Proxy Mobile IPv6 Protocol for NS2 Simulator

• In PMIPv6, there are three entities: Mobile node (MN), Local Mobility Anchor (LMA), and. Mobile Access Gateway (MAG)
• PMIPv6 nodes also include encapsulation and encapsulation objects. 
• These appear to have necessitated adjustments to work with the ways the NS node is constructed. 
• To keep our code compliant with the NS2, we would have to change some existent NS2 files. 
• Classes Network is used to represent relevant Node. 
• A very promising localized mobility protocol is proxy mobile IPv6 (PMIPv6), and there have been studies that suggest switching to this protocol is a better choice than using a global mobility protocol (such as MIPv6).
• As part of NS2, PMIPv6 was implemented by adding new agents to the network and by modifying active classifiers. 
• The PMIPv6 interface is applied in the form of a group of NS agents. 
• Agency is the basic class, whereas MN Agent, LMA Agent, and MAG Agent are the related classes.
• PMIPv6 devices are presently processing network solicitations and ads directly. 
• The following graphs demonstrate the PMIPv6 architecture outline and system files.

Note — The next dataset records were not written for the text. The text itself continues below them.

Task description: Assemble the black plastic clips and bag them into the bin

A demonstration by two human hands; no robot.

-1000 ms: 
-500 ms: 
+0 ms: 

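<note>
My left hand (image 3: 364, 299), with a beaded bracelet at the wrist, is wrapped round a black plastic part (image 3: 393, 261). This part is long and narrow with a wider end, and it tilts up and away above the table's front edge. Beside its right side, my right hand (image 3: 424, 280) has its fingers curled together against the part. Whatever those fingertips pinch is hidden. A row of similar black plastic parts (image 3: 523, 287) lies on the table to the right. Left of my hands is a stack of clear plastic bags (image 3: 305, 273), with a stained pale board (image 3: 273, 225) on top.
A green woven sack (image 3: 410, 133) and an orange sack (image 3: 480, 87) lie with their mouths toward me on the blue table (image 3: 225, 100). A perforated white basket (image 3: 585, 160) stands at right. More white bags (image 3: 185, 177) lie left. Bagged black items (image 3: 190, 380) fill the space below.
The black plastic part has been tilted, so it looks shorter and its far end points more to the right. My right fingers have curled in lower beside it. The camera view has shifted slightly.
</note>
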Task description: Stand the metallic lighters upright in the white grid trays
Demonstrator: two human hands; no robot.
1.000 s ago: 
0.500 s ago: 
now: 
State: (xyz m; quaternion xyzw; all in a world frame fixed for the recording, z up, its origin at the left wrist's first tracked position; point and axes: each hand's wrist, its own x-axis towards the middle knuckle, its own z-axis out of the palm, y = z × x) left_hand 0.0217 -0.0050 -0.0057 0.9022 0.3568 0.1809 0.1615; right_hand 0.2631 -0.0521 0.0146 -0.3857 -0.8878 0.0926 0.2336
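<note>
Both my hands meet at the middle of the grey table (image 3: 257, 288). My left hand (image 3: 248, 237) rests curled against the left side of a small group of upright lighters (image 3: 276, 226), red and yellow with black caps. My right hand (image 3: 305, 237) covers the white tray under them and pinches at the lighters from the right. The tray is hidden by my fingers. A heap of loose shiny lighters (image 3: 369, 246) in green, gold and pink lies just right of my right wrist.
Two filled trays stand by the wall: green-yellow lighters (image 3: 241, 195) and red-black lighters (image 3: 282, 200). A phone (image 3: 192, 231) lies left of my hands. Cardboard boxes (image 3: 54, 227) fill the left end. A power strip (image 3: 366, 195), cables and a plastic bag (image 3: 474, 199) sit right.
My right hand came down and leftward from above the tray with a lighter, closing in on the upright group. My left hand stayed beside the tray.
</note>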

Since we have been in IPv6 simulation projects for more than ten years, we are well experienced in managing these issues. Usually, the impediment is given utmost priority by our technical experts. We have got modernizing teams of experts to help you in this project. Let us now talk about the IPv6 simulator project related.

Research Topics in IPv6 Simulator 

The following is the list of important research topics in NS simulators.

• For the 6TiSCH Network, a Reliable Emergency Communication Technique (REA-6TiSCH)
• CP-Trie: increasing Pop Count Research Ensures for IPv6 routing Table In program and ASIC implementations
• Proof of Principle for Route Segment in IPv4 and IPv6 Network Operator Environment
• Dependable Emergency Notification System for 6TiSCH Network (REA-6TiSCH)
• IPv6-Enabled WLAN Device for Safety Maximizing using Proof of Concept 

With this blown-up view on this IPv6 simulator project, you can now try to choose a research topic on your own. Or if you have got any doubts, then be present quick to dial us. We are always ready all the time to answer your trouble. Connect with us to you have a joyful research journey.